The Garmin is basically a Swiss Army Knife of useful biometric trackers. It features live tracking of my routes, gives me notifications about my workout, and tracks my heart rate on my wrist. I can set timers, lap my sets, and dive in the pool with the waterproof watch. It also uses GPS and satellites to track where I’m at, both indoor and outdoor. And there’s way more, too.
I trained with my Garmin for 10 months before competing in Ironman Wisconsin on September 11, 2016. I was nervous to tackle the 140.6 mile course, especially after all of my technological malfunctions back in Racine. On top of that, I had Quadriceps Tendonitis. But I knew that I could count on my Garmin for the day, and the reassurance of having this gadget with me made me somehow feel so much better.
I stood nervously on the shore of Lake Monona and hoped everything would work out. Over 2,000 people competed in the race, and we used a mass swim start. So I swam out about 100 feet treaded water around people with a similar pace. I set a timer on my watch to alert me five minutes, two minutes, and thirty seconds before the airhorn.

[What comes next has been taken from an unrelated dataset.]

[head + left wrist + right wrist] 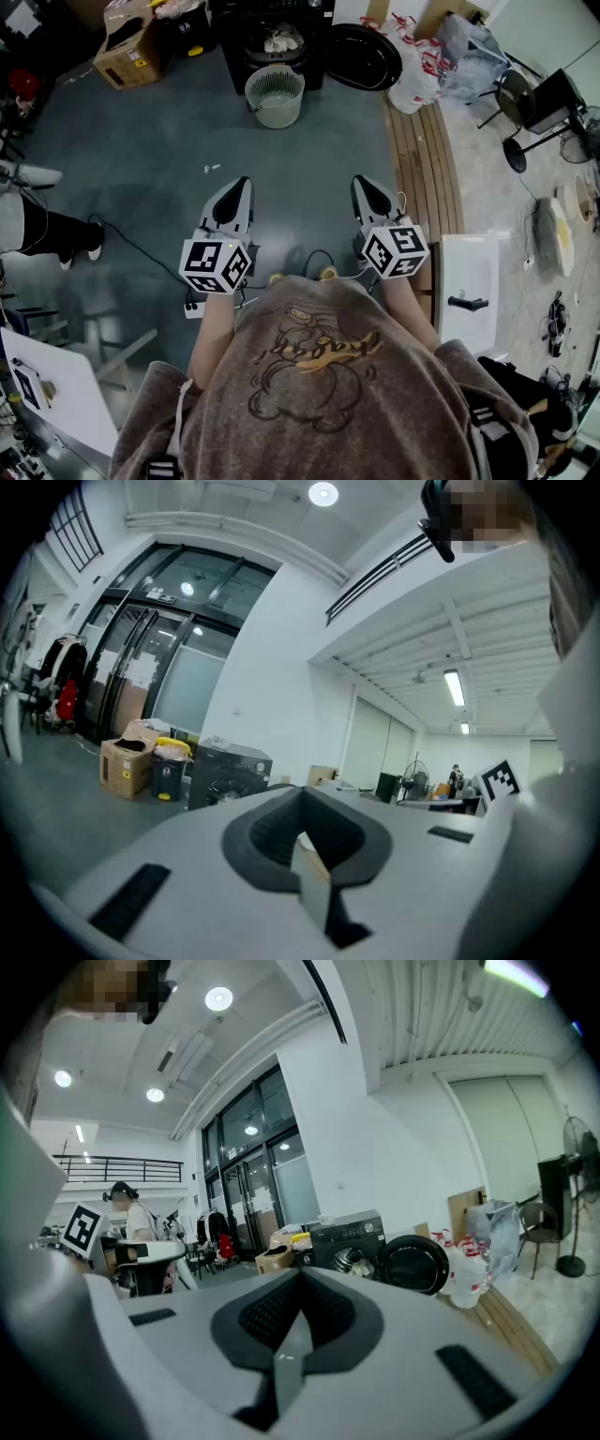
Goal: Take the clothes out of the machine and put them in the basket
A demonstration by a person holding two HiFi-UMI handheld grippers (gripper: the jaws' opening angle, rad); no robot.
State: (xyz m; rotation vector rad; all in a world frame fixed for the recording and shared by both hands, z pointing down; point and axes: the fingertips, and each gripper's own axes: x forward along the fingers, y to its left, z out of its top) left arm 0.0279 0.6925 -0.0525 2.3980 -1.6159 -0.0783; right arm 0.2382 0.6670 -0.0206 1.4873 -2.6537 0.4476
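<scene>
Sweatshirt in brown fills the bottom of the head view, and from it two arms reach forward, each holding a gripper over the blue-grey floor. The left gripper has its jaws pressed together with nothing between them; its own view shows the dark pads meeting in one seam. The right gripper is the same, jaws closed and empty, tilted slightly down. The two sit side by side and apart, both pointing towards the far end of the room.

To the right of the person stands a white cabinet with a black handle, beside a strip of wooden planks. At the left edge a person's legs show.

Well ahead of the grippers, a pale round basket stands on the floor, just in front of the black washing machine. The machine's round door hangs open to the right, and light-coloured clothes lie inside the drum. A cardboard box sits left of the machine, and white bags right of the door.
</scene>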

My heart beat was out of this world. When the horn blew, I started making my way along the 2.4 mile course. The mass start freaked me out and for a second I didn’t know if I could continue. Then I remembered all of the hard work I put in and went back to work. I checked my Garmin about every 10 minutes during the swim, and it let me know that I was right on track. I gained some confidence and was peeling off my wetsuit an hour and a half after I jumped in the lake.
I made my way to transition and hopped on my bike. I have a CatEye bike computer mounted on my aerobars, I just needed my Garmin to give me info about heart rate and general time. And I knew I could count on it as a backup for distance and speed stats if my computer broke.
Eight hours and 112 miles of rolling hills later, I was in transition for the final portion of the race. And my watch was still working beautifully and had enough battery power left to get me through the day.
My knee was hurting pretty badly, and I was experiencing gut rot from all the Aspirin, gel, and Gatorade I was consuming all day. But there’s really no better experience than the running portion of an Ironman. I continuously checked my heart rate, speed, and distance to make sure I was on track for the final 26.2 miles of the race.
I crossed the finish line in between Lake Monona and the state capitol building at around 10 p.m. and was overwhelmed with joy and pride. All of my equipment kept up with me the entire day, and I reached my biggest goal yet.
And my family, friends, and thousand of strangers were there to support me the whole time. Ironman inserts a chip into an ankle bracelet that every athlete wears for tracking purposes.
So, while you’re tracking the race your way, your supporters can use your number to see exactly where you are during the race the how quickly you’re making your way to the next marker.
My own wearable in addition to Ironman’s added up to a day of confidence and a sense of safety for everyone involved. It was great, and the race would have been very different without them.
So it’s time to give wearables the respect they deserve. Yes, there are a lot of average sleep trackers and step-counters out there. But there’s also a whole world of wearables and fitness trackers that play a huge role in athletes’ success. And it’s time to give them some overdue credit.